В прокате триллер Родриго Кортеса «Погребенный заживо»
Говорите, «препятствиями и ограничениями питается истинное искусство»? Вот вам образчик фильма, связанного по рукам и ногам. Заколоченного в ящик, похороненного заживо. Собственно, как и герой фильма Кортеса. В самом начале Пол Конрой очнется под землей в полной тьме. С завязанным ртом. И на протяжении всей картины будет яростно соображать: «Кто? За что?».
Вместе с ним по темноте, вооружившись обнаруженным тут же в гробу чужим мобильником и зажигалкой, будет метаться зритель. Сначала в кромешной тьме, потом в полной растерянности, недоумении и неосознанной обиде на авторов. За что они так со мной? Но пока в зале не зажжется свет («погаснет экран» — писать неверно, он и так зажигается лишь оправданными с точки зрения действия всполохами), никто фильм не покинет. Авторы пригвоздят, захватят, приворожат вас страшноватым подземельем, в котором прямо сейчас, напротив вас, идет борьба утекающей вместе с садящейся телефонной батарейкой жизни — с душной смертью. Смерть вяло и неуклонно струится откуда-то сверху, с поверхности земли. Песком засыпает руки, лицо, глаза. А ненадежная трубка с арабской вязью на панели оказывается единственной связью с зыбким миром.
Классическое триединство: действия, времени, места — делается почти навязчивым. В своих поисках авторы опирались на стилистику некоторых фильмов Хичкока и Бунюэля. Но ради чистоты эксперимента они выбрали заточение, отказавшись выходить на поверхность. Иначе их картина о подземном «итоге» происков иракских террористов оказалась бы очередной телевизионной подделкой. Вся партитура фильма с молекулярной точностью расписана: перепады ритма, эмоциональных взлетов и затишья, истерики и тихого отчаяния, ледяной жесткости и внезапной неукрощенной сентиментальности. Еще более любопытна световая гамма, ее минимализм тщательно взвешен и артистически разыгран. Виртуозна и изобретательна работа оператора Эдуарда Грау. Невероятен непредсказуемый и многокрасочный Райан Рейнолдс в главной и единственной роли. Благодаря им вселенная сжимается и темнеет в клаустрофобическом пространстве деревянного ящика, внутри которого схлестнулись в поединке ангелы жизни и смерти. И все это оркестровано одиноким голосом человека, надежда которого тает вместе со шкалой зарядки мобильника.

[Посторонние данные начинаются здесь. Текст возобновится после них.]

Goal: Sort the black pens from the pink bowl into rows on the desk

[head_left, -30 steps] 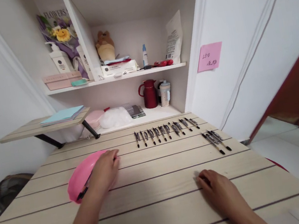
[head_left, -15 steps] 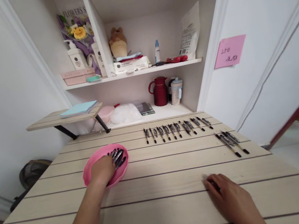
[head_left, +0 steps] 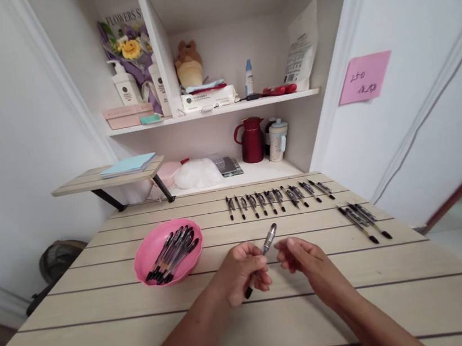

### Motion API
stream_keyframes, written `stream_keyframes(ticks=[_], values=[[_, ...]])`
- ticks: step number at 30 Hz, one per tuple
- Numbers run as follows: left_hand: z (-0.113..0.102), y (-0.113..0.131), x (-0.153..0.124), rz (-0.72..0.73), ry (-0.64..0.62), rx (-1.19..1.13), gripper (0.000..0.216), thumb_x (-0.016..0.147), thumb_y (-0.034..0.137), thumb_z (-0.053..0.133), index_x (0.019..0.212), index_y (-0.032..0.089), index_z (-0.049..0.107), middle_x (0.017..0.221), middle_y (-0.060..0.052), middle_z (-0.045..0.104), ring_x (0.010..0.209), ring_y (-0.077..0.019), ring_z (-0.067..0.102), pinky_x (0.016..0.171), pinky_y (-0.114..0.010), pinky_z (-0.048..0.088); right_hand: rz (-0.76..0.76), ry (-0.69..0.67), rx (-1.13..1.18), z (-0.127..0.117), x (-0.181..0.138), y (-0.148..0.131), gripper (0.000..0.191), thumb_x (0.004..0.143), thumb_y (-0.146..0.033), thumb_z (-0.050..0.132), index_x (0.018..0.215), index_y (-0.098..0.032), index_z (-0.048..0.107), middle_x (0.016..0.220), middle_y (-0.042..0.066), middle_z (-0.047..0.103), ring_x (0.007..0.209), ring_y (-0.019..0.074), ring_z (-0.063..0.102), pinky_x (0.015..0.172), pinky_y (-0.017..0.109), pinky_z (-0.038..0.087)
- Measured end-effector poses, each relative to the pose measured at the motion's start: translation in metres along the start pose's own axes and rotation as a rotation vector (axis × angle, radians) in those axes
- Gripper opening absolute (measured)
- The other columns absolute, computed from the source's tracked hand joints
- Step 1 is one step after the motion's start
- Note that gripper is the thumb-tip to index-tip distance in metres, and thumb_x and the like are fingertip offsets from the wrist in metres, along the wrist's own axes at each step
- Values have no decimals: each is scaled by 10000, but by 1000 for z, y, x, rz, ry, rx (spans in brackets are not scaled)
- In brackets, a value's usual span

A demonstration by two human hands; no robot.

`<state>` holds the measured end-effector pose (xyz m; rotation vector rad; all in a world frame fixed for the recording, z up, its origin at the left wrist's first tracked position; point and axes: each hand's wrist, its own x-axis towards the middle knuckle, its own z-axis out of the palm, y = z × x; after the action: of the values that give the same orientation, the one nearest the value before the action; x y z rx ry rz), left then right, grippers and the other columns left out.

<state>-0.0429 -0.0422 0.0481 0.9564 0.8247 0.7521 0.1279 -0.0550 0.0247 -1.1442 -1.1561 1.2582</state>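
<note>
My left hand is closed around a capped pen, held tilted above the table. The pen's clear, silvery cap end points up and away, and its black end shows below my fingers. My right hand is just right of the cap, empty, with fingers loosely curled and slightly apart. Left of my hands, a pink bowl holds several similar pens. Beyond my hands, a row of pens with separate caps beside them lies on the table. More pens with detached caps lie at the right.
The slatted wooden table backs onto white shelves. A small raised stand with blue paper is at the back left. A red jug and a pale cup stand on the lower shelf.
My left hand has come out of the pink bowl with a pen and moved right to the middle. My right hand has moved left and forward, up beside it.
</note>
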Motion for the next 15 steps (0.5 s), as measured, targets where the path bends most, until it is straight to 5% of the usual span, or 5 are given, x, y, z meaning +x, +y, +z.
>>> stream_keyframes(ticks=[5, 11, 15], values=[[9, -17, 19, 15, 43, 18, 340, 600, 333, 681, 810, 164, 474, 595, 41, 532, 430, -74, 519, 416, -191, 404, -25, 77, 145, 20, 21, -3, 335, 640, -486, 637, 614, -173, 518, 507, -41, 484, 472, 85, 400, 477, 221, 314], [13, -35, 30, 108, 195, 89, 264, 633, 343, 638, 705, 163, 460, 525, 51, 524, 327, -32, 413, 322, -148, 226, 16, 73, 155, 18, 33, 19, 370, 618, -497, 650, 570, -174, 476, 479, -47, 466, 427, 80, 374, 447, 230, 291], [11, -37, 31, 63, 130, 57, 229, 663, 334, 607, 725, 149, 488, 569, 12, 578, 329, -28, 401, 323, -155, 205, 43, 78, 185, 16, 31, 22, 345, 646, -466, 645, 576, -168, 486, 467, -50, 460, 419, 75, 363, 443, 224, 270]])
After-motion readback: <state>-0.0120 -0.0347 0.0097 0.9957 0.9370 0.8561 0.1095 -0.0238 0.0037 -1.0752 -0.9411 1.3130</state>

Желать зрителю перед началом фильма «приятного просмотра» глупо. Ему предстоит довольно трудное времяпрепровождение, особенно опасное для страдающих от клаустрофобии. Но эмоциональная встряска гарантирована. Затем зритель выйдет на улицу, зажмурится от яркого света, вдохнет полной грудью (вот же он, кислород — не заканчивается!). Недаром Бунюэль обожал кошмары, ибо они помогают ощутить остроту и вкус жизни.
Возникает вопрос: а стоило ли использовать всю эту изобретательную машинерию, талант и энтузиазм кинематографистов ради доказательства простой мысли: каждый ответственен за свою судьбу, и двусмысленный с точки зрения морали шаг может привести к необратимым последствиям?
Все верно. А в гробу простые истины выглядят еще более убедительными.